Sınır koymak, hiç görmemek veya izlememek anlamına gelmiyor. Tam tersine, çocukların depremi ve etkilerini anlayabilmeleri için onlarla konuşmak, kimi görüntüleri birlikte izlemek ve çocukların depremle ilgili tüm sorularına olabildiğince dürüst yanıtlar vermeye çalışmak önem taşıyor.

Bir anne veya babanın yıkım görüntülerini çocuklarıyla konuşmaları günümüzde daha da önemli. Çünkü çocuklar deprem sonrası dönemde bir yandan yanlış bilgi taşıyan, diğer yandan duygusal açıdan ağır içerikli yayınlar veya konuşmalarla karşı karşıya kalıyorlar.

Bu dönemde çocukların kendilerini tehlikede hissetmeleri olağan. Bu nedenle anne babaların çocuklarına güvende olduklarını hissettirmeleri önem taşıyor. Bunu dile getirmek, yalnız kalmayacaklarını söylemek ve bunu hissetmelerini sağlamak adına daha fazla temas (Örneğin yan yana oturmak, sarılmak) gerekli. Çocuğun diğer yakınlarının ve varsa büyük kardeşlerinin de bu tutuma uygun davranmaları da önemlidir.

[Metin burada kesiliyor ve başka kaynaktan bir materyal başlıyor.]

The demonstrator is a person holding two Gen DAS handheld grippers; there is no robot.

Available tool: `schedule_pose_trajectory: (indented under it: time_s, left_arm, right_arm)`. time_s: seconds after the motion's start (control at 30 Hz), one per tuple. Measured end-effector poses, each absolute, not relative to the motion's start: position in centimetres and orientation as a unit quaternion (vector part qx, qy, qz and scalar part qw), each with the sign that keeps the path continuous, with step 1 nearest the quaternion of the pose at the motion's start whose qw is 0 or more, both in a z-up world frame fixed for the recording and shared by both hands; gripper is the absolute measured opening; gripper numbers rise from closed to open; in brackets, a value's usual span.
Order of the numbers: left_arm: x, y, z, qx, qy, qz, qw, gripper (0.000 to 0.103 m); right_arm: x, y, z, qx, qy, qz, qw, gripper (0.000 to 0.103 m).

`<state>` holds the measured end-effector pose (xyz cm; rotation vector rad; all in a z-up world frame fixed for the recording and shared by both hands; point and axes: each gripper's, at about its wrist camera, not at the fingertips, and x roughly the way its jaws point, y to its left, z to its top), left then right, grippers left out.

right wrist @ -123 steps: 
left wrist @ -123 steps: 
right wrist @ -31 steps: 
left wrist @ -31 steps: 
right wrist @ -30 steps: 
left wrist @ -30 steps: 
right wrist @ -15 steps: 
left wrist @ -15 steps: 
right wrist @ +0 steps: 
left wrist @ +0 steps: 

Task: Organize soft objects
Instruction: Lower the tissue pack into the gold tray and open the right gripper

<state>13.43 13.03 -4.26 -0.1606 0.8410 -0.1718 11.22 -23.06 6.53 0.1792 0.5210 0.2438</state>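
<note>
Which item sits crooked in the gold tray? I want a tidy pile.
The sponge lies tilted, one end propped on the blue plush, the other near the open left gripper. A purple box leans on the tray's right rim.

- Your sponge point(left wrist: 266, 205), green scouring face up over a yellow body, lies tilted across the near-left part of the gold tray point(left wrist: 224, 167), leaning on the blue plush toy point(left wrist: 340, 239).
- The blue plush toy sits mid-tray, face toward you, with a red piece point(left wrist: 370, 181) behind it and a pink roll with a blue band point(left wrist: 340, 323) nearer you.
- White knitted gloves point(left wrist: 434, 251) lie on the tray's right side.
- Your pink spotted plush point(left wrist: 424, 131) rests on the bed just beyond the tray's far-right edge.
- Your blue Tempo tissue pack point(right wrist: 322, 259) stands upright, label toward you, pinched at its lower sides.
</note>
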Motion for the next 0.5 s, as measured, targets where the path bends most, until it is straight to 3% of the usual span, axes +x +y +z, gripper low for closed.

Depremi kendi pencerelerinden anlatmaya eğilimli olan yetişkinler, çocukların anlamakta güçlük çektikleri meseleleri atlayabilirler. Buna yol açmamak için konuşmanın başlarında çocuğun ne gibi soruları olduğunu anlamak, ona ne gibi şeyleri öğrenmek istediğini sormak yararlı olur. Aynı şekilde, çocuğun endişe ve korkularını dile getirmesine de olanak sağlanmalıdır.

Çocukların sorularına olabildiğince anlaşılır ve dürüst yanıt vermek gerekir. Bilgi verirken büyük sayılardan söz etmek, var olan durumu abartmak, göçük altında kalan insanların sayıları hakkında tahminlerde bulunmak, alaycı bir dil kullanmak doğru olmaz. Tam tersine, verilen bilginin anlaşılabilir olduğu kadar, güven verici bir bağlam içinde sunulması da önem taşır.

Yetişkinlerin çok üzgün, kızgın ve gergin oldukları bir dönemde sabırsız olmaları olağandır. Bu nedenle çocukların duygu ve düşüncelerini dinlemek için daha fazla özen göstermeleri gerekebilir. Öte yandan, çocuklar üzgünlüğü, kızgınlığı ve gerginliği kolayca sezerler. Bunları örtmeye çalışmak yerine konuşmak gerektiği de akılda tutulmalıdır.

Çocuklar kimi zaman konuşmak istemeyebilirler. Yaşadıklarından etkilendikleri, davranışlarının ve duygu durumlarının değişmesinden anlaşılabilir. Örneğin, daha fazla sarılmak, daha fazla ilgi isteyebilirler. Özellikle küçük yaştaki çocukların oynadıkları oyunlar ve yaptıkları çizimler nasıl etkilendiklerine ilişkin ipuçları verebilirler. Bu ipuçlarına duyarlı olmak gerekir.

Son olarak, çocukların okulda olmadıkları bir dönemde günlük akışın düzenlenmesi daha fazla önem taşır. Evdeki olağan akışın eskisi gibi sürmesine, örneğin yemek saatlerinin düzenli olmasına özen göstermek gerekir. Okula gitmeyen çocukların eve kapanmamaları, dışarıda zaman geçirmeleri ve oyun oynamaları onlar için çok yararlı olacaktır.